[The data — start]
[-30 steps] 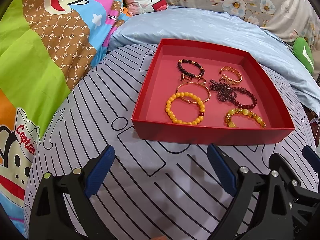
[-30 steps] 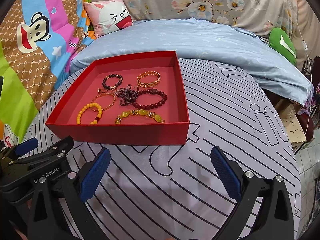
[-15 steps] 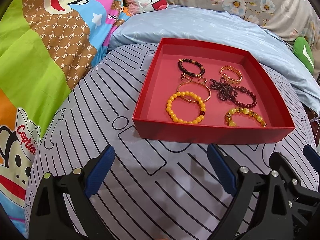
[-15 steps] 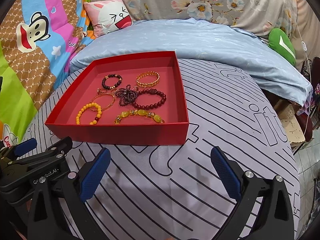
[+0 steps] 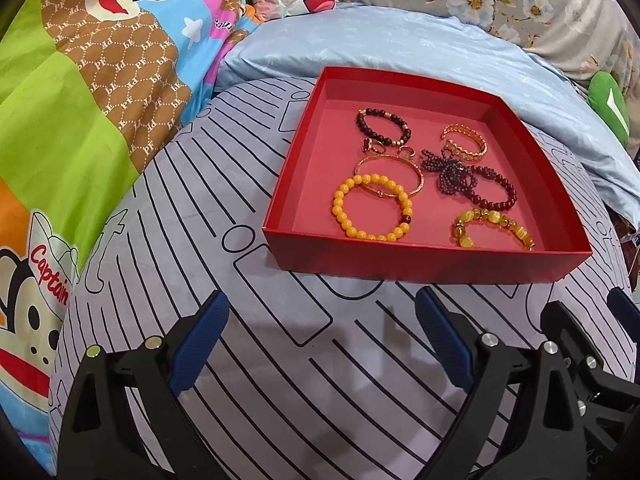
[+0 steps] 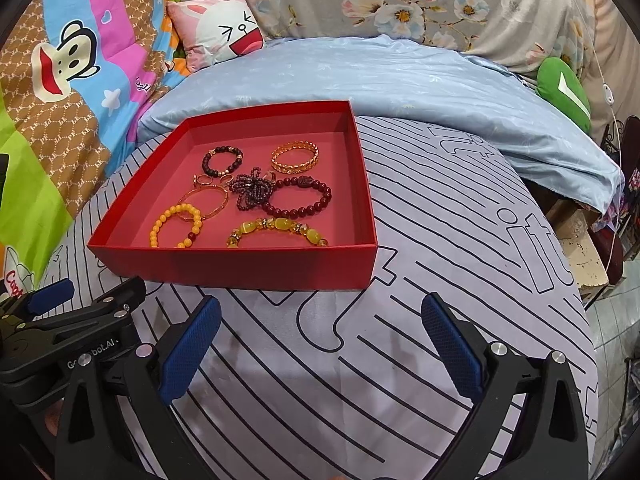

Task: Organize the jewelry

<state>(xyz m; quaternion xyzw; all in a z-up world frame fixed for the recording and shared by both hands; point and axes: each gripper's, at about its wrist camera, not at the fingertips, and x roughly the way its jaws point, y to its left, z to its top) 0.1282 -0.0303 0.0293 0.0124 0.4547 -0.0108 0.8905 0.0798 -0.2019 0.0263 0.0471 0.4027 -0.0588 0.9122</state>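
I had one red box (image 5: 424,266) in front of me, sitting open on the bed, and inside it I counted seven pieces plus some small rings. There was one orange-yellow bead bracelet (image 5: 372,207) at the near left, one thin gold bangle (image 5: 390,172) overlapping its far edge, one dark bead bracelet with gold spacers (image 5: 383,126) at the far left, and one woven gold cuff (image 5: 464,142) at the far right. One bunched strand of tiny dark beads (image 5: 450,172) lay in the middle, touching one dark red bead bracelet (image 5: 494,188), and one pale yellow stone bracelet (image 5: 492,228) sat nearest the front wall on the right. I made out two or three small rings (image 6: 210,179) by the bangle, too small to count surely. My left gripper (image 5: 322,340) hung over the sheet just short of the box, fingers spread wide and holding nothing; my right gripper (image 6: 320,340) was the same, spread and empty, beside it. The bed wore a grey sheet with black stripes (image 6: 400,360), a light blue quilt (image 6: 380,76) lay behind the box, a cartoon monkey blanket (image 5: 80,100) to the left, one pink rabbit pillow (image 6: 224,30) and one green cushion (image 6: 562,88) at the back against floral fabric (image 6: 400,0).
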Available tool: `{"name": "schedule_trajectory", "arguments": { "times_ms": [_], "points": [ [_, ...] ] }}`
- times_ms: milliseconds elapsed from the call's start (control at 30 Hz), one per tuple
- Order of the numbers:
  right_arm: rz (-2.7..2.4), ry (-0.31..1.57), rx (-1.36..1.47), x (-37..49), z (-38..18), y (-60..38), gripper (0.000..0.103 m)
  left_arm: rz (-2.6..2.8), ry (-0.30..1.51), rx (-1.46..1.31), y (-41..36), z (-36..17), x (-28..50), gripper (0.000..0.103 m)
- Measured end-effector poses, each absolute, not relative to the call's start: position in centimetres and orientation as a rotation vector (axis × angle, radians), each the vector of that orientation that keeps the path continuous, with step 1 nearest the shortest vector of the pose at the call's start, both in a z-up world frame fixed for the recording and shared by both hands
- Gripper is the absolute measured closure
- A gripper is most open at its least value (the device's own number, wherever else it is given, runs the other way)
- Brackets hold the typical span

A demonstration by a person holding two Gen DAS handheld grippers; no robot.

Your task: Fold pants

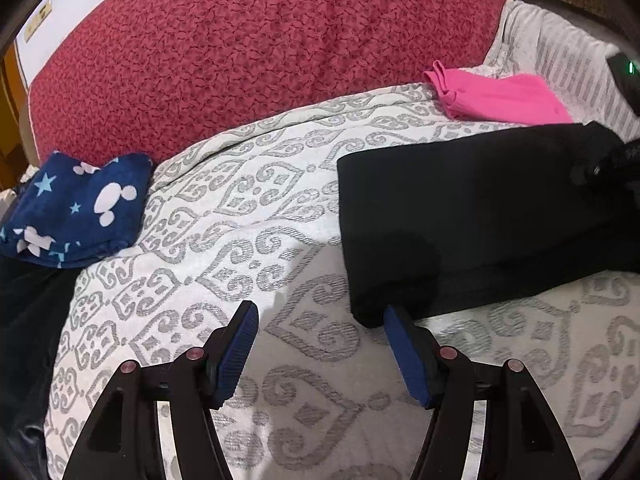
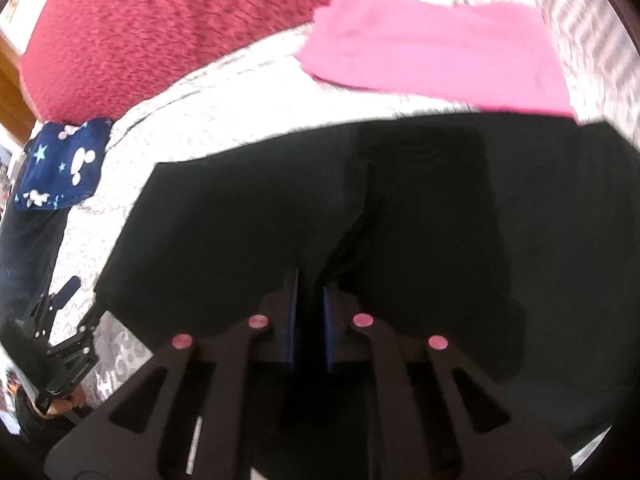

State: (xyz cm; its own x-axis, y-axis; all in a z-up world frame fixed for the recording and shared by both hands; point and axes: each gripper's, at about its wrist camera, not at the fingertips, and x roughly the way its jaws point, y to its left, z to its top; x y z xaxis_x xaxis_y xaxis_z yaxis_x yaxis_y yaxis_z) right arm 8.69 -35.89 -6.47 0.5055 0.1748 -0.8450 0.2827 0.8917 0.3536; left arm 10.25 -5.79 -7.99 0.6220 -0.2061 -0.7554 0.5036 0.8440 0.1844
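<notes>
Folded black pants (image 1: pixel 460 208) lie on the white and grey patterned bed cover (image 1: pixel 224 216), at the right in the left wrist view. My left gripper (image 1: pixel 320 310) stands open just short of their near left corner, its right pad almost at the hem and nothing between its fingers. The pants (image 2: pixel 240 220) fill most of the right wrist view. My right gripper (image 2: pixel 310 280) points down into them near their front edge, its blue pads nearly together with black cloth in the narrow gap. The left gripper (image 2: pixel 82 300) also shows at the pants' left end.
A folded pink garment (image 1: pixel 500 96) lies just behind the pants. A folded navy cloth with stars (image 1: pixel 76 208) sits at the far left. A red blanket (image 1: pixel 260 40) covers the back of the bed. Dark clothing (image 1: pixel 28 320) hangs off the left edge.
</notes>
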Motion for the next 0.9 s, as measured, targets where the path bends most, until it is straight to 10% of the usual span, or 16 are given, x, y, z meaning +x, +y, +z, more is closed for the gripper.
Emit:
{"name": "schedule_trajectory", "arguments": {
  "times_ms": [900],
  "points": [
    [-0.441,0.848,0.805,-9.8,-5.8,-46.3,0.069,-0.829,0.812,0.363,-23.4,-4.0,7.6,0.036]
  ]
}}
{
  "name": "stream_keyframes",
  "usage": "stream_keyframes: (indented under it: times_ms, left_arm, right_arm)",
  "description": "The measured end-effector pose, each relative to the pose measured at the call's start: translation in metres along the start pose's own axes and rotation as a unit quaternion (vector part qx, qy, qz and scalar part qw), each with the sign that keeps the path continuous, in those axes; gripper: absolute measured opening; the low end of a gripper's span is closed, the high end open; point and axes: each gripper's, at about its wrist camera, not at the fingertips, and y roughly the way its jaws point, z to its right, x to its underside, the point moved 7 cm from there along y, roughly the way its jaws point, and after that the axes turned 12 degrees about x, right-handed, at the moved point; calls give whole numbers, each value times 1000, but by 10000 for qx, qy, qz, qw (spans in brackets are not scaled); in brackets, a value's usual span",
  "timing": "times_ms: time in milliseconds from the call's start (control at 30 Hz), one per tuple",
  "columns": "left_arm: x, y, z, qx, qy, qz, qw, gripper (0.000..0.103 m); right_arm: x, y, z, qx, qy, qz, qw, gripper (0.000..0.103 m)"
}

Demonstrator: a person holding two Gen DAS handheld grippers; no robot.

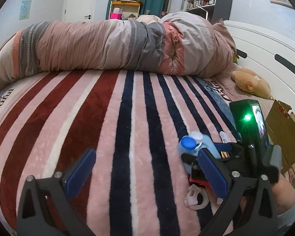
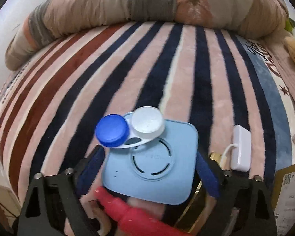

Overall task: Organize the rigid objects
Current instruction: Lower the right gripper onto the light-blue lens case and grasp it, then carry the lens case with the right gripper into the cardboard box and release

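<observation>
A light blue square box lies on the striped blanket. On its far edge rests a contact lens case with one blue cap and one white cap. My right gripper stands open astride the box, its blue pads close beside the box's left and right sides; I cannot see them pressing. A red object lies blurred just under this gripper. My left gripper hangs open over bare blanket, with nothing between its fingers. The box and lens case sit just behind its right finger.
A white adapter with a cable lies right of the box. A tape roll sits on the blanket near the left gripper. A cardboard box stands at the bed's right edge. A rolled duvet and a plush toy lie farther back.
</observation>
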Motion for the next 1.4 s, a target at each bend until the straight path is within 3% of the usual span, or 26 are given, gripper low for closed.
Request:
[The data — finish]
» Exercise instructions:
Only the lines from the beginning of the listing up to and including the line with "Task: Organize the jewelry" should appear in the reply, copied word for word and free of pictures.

» Answer:
[-30 steps] 
[-30 steps] 
[-15 steps] 
[-15 steps] 
[+0 steps] 
[+0 steps] 

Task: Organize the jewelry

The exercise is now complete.